Broken Frontier: Could you give a little background on whom Steve Emond is?

Steve Emond: Steve Emond is about as much of a normal guy as you can get. I'm thrilled to actually be doing this comic, as I've been drawing since I was a kid and it's always been my goal to have a comic book of my own. It started with wanting to do a Marvel comic, to an Image comic; lots of superhero stuff; but where I ended up is so much cooler than that, I get to create, write, draw, and just build my own little universe from the ground up. 

I've been trying to get something published since about 1997 after graduating high school. I had some success with a comic strip, but I continuously fell just short of a syndication deal.
I'm just a kid from CT though. The only thing that makes me think I deserve a book more than anyone else on the planet is the amount of work I've put into getting here. But if I can do it, anyone can! 

BF: How did you get involved with Slave Labor Graphics?

SE: I have books full of ideas, book ideas, screenplay ideas, comic strips, comic books, etc. I thought up the idea of an Emo Boy superhero, and emailed my girlfriend about it, never taking it too seriously. She loved the idea though, so I cranked out a mini comic in a few days, and sent it off to SLG. I think I sent it to James Kochalka for some weird reason as well, figuring maybe he'd talk about it or have some advice, but I really only could see it being published by SLG. I had so much fun doing it, though, that I kept on and figured I might self publish it. I had done a few issues more, when Dan Vado of SLG had sent me an email. 

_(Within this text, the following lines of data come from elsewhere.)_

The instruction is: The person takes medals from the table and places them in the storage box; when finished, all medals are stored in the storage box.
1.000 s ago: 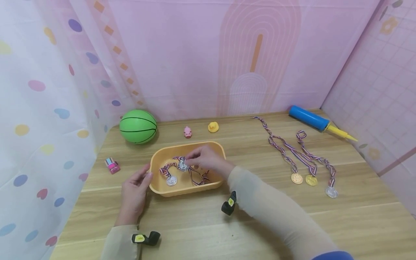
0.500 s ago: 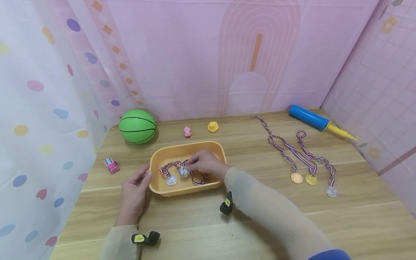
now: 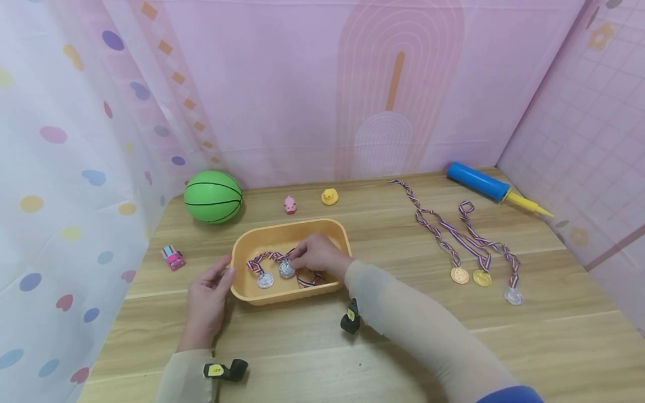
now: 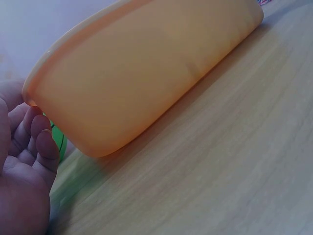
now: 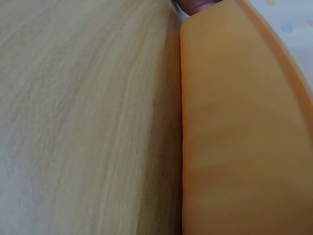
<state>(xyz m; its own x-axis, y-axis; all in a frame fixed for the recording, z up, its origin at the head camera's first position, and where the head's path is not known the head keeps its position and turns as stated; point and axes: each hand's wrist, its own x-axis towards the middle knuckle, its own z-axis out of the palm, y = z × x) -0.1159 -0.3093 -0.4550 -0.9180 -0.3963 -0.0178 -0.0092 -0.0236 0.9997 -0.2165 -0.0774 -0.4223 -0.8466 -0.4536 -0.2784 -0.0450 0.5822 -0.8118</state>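
Note:
An orange plastic basin [image 3: 274,232] sits on the wooden table, its long side facing me. My left hand [image 3: 208,296] grips its left end; in the left wrist view the thumb lies by the rim and the fingers [image 4: 46,144] curl beneath it. Inside, a silver medal [image 3: 265,280] with a striped ribbon lies towards the left. My right hand [image 3: 318,253] reaches in over the right side and pinches a second silver medal [image 3: 287,270] at its upper edge. More striped ribbon [image 3: 309,279] lies below that hand, partly hidden. The basin wall [image 5: 234,122] blocks the right wrist view.
On the table's right lie bronze [image 3: 459,275], gold [image 3: 482,278] and silver [image 3: 513,296] medals with twisted ribbons. Behind them is a blue pump [image 3: 477,182]. A green ball [image 3: 213,196], pink pig [image 3: 290,205], yellow duck [image 3: 330,196] and small pink toy [image 3: 173,257] stand around the basin.
My right hand has lowered the pinched silver medal slightly towards me and to the right, close to the basin's floor. My left hand stays on the basin's end.

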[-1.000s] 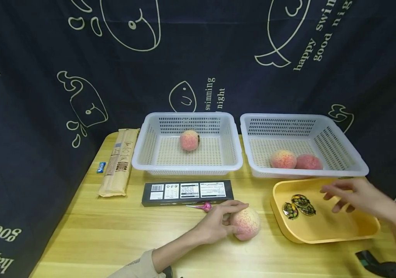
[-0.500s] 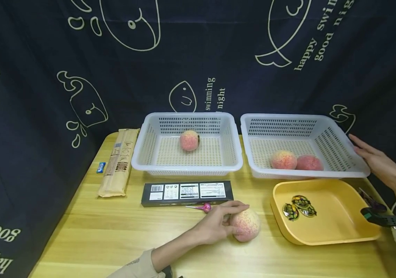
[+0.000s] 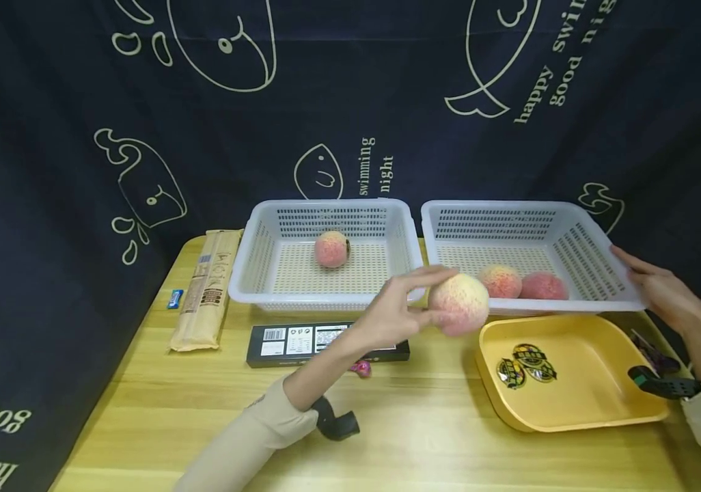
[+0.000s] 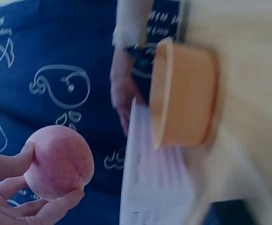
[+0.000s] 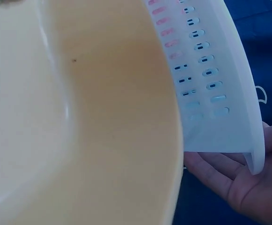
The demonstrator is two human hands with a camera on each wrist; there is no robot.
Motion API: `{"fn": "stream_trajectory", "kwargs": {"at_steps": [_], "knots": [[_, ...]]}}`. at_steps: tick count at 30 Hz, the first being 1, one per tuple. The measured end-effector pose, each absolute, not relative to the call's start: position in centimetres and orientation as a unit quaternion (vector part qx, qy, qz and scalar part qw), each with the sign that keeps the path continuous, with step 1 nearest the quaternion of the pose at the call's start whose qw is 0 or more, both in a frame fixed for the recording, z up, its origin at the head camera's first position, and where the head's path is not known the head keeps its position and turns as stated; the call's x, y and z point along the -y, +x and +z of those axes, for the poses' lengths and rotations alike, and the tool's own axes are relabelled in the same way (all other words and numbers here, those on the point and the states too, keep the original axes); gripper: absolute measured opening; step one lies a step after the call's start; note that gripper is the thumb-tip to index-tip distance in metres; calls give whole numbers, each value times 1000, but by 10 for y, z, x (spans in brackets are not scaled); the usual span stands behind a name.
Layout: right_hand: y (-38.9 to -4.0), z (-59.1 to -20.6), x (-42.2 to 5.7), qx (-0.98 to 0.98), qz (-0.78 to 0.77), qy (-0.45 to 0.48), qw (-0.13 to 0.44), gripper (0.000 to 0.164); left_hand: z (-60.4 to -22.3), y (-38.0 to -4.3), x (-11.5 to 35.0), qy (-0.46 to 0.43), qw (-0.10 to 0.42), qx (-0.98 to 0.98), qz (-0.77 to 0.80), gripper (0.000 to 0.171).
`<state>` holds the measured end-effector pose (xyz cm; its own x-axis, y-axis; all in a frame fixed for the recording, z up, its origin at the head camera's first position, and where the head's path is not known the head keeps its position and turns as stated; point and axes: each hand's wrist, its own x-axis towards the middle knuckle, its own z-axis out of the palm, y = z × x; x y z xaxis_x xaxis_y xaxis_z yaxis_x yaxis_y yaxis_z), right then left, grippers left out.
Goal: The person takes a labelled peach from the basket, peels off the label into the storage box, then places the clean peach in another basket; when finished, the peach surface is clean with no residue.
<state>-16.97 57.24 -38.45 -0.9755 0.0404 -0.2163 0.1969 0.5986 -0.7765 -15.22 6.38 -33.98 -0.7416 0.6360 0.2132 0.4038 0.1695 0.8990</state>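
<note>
Lifted above the table, a round pink-and-cream peach (image 3: 460, 305) sits in the grip of my left hand (image 3: 393, 311), thumb and fingers pinching its left side. In the left wrist view the same peach (image 4: 59, 162) appears pinker. My right hand (image 3: 673, 290) lies against the outside of the right white basket (image 3: 624, 301), at its right end; in the right wrist view its fingers (image 5: 211, 176) look extended below the rim. Two peaches, one paler (image 3: 501, 281) and one redder (image 3: 544, 285), lie in that basket. Another peach (image 3: 332, 249) is in the left white basket (image 3: 326, 301).
In front of the right basket stands a yellow tray (image 3: 572, 417) with round stickers on its floor. A black box (image 3: 295, 343), a pink lollipop (image 3: 361, 369), a tan paper packet (image 3: 205, 294) and a small blue candy (image 3: 175, 298) lie on the wooden table (image 3: 412, 444).
My left hand has raised the peach off the table and carried it forward toward the right basket. My right hand has moved from above the yellow tray to that basket's right end.
</note>
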Motion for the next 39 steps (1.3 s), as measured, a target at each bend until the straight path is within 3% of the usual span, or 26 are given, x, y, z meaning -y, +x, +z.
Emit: {"fn": "stream_trajectory", "kwargs": {"at_steps": [4, 10, 14, 21, 32, 39], "knots": [[-171, -381, -568, -881, -463, 47, 89, 57, -330, -192, -88, 316, 65, -772, 547, 63], [-171, -381, -562, -901, -426, 43, 68, 58, -344, -223, -123, 292, 74, -791, 533, 65], [-168, -382, -560, -912, -404, 47, 60, 57, -352, -225, -141, 320, 77, -809, 487, 69], [-167, -382, -556, -921, -382, 54, 53, 57, -357, -222, -171, 308, 131, -849, 408, 64], [-166, -385, -553, -924, -376, 46, 46, 57, -374, -222, -196, 289, 140, -866, 383, 54], [-163, -383, -554, -928, -367, 56, 41, 57, -375, -223, -200, 290, 120, -865, 392, 47]]}}
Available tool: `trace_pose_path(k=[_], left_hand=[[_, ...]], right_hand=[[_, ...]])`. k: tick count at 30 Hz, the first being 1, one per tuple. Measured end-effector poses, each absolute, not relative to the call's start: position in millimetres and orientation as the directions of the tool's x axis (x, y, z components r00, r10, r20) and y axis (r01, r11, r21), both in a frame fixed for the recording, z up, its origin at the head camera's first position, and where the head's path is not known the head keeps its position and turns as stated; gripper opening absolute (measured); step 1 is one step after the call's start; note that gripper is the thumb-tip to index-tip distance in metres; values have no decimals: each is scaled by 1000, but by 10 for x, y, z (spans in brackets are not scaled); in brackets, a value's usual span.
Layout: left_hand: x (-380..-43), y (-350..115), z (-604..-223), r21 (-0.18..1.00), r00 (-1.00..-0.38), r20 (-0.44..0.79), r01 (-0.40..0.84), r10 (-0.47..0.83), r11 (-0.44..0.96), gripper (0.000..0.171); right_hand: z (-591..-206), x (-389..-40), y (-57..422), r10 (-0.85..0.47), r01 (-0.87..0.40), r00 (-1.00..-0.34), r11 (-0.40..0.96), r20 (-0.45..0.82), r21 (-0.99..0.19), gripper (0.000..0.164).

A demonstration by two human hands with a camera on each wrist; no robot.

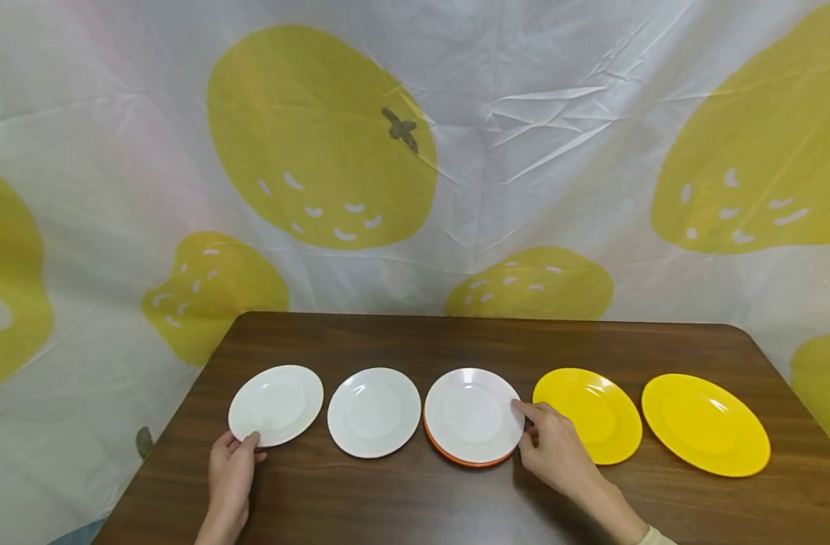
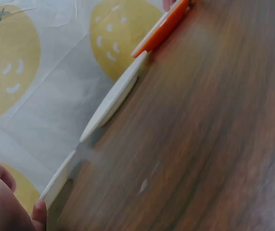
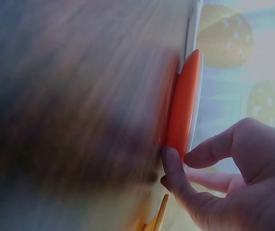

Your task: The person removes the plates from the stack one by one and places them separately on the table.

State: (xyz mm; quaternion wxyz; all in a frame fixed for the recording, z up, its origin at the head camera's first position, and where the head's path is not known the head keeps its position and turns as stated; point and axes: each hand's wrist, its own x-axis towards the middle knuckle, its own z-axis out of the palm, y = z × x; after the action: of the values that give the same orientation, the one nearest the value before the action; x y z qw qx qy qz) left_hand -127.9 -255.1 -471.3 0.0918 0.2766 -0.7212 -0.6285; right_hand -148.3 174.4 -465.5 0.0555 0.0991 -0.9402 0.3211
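My left hand (image 1: 232,471) pinches the near rim of the leftmost white plate (image 1: 278,405), thumb over the edge. In the middle of the row, a white plate (image 1: 474,415) is stacked on an orange plate (image 3: 183,108), whose rim peeks out along the near left side. At the right edge of this stack is my right hand (image 1: 557,446), index finger on the white rim and thumb lower down, gripping the two plates together. Between the hands lies another white plate (image 1: 374,412).
Two yellow plates, a nearer one (image 1: 588,416) and a far-right one (image 1: 706,425), continue the row on the brown wooden table (image 1: 401,507). My right hand overlaps the first. Behind the table hangs a white curtain (image 1: 496,189) printed with yellow fruit.
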Motion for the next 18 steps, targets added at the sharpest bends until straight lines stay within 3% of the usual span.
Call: trace_pose_path(k=[7,18], left_hand=[[-1232,-2533,-4707,944,-825,-217,-314,-522,105,69],[-1222,-2472,-4694,935,-799,-175,-318,-575,157,75]], right_hand=[[-4650,-1475,1745,-141,-180,-984,770,112,-612,52],[-4648,-1480,1752,-148,-182,-983,748,106,-638,47]])
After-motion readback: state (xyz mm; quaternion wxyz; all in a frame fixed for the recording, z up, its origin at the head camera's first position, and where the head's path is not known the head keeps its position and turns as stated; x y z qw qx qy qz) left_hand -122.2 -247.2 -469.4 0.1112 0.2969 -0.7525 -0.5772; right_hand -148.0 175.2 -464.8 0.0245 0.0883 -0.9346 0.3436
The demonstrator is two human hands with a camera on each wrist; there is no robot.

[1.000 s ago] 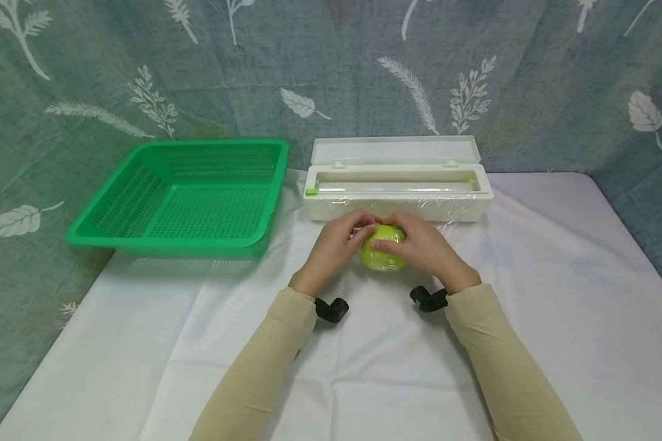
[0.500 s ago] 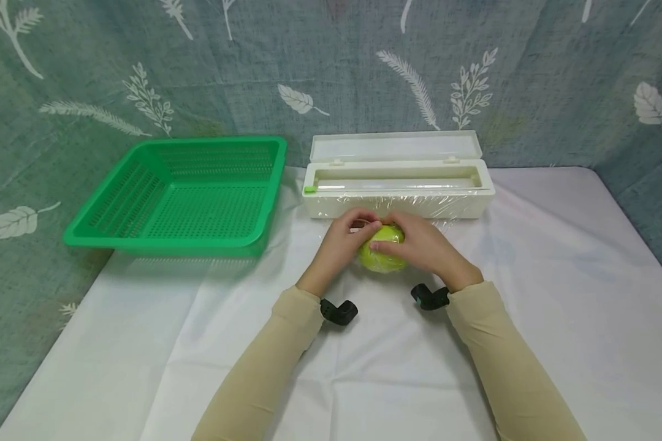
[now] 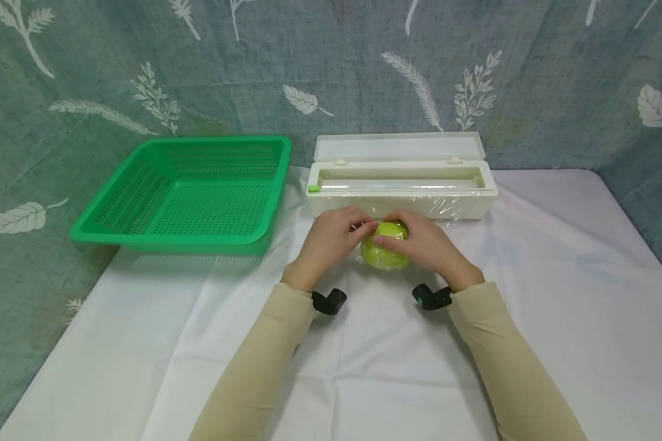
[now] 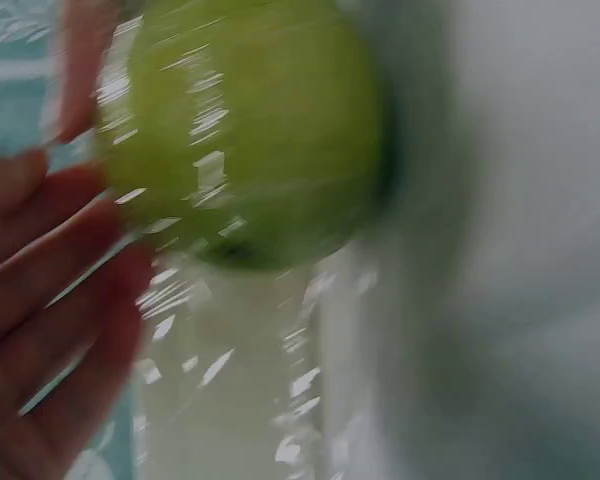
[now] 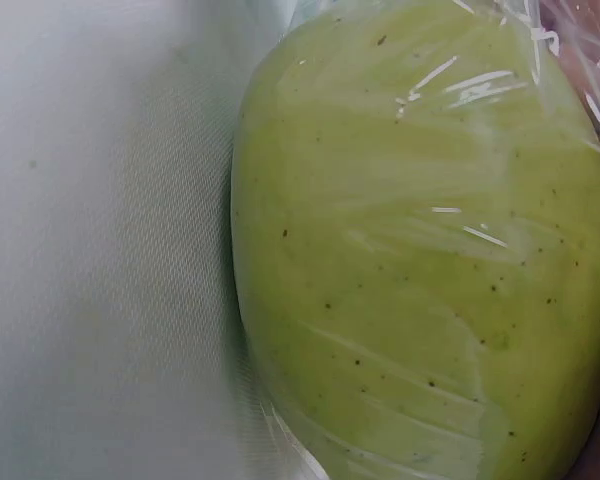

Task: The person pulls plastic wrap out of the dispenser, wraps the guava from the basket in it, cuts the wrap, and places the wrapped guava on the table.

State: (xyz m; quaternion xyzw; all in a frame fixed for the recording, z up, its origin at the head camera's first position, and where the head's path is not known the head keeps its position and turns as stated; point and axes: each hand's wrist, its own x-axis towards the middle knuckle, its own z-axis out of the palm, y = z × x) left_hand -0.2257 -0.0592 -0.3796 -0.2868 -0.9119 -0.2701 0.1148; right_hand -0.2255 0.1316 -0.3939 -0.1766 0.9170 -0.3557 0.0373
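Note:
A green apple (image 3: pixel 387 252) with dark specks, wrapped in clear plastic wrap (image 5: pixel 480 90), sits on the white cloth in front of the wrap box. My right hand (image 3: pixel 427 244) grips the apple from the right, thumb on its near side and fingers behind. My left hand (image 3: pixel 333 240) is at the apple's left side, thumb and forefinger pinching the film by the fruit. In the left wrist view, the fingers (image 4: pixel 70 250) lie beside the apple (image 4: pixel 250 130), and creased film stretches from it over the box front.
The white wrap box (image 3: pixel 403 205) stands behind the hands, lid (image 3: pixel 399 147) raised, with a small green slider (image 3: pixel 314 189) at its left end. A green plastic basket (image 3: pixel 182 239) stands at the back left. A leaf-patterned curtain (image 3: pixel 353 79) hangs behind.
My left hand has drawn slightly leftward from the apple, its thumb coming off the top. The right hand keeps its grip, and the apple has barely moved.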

He liked the mini a lot, more than the newer issues I had done, where Emo Boy was just a kid with no powers. We had a few brief but meaningful conversations on what makes Emo Boy work for him that totally changed how I looked at writing it. I sent him a ton of ideas I had, and even drew up new pages and tossing them at him until he finally cracked and sent me a contract. 

The first issue is basically a remake of the mini - the art and writing had improved so much since the initial mini that I wanted to redo it. 

BF: For those that might not be familiar with the term – what is “emo?” Extending from that, who is Emo Boy and what exactly are “emo powers”?

SE: Defining Emo is like telling people what's in Heaven; you're just bound to piss someone off. For me, it's the obvious - it's short for 'emotional'. His highs are real high, and his lows are real low. He over analyzes and just feels too damn much. As you'll see in the comic, there's a constant monologue running in his head, the world is a bad poem. 

The powers are emotional powers. There's no real limit to what he can do. When he feels larger than life, he might grow to be a giant, and when he's lonely and neglected he can turn invisible. When he's angry he can be very strong and when he's a nervous wreck he'll projectile vomit someone into a wall. 

BF: What is it about Emo Boy (the character) that you think would appeal to readers?

SE: I think Emo Boy, despite his total whininess, is easy to relate to, because we're always in his head. We know why he does what he does, we know how he feels, and exaggerated as it may be, we've all felt the way he does. And the few times he smiles, you just want to pinch his cheeks. 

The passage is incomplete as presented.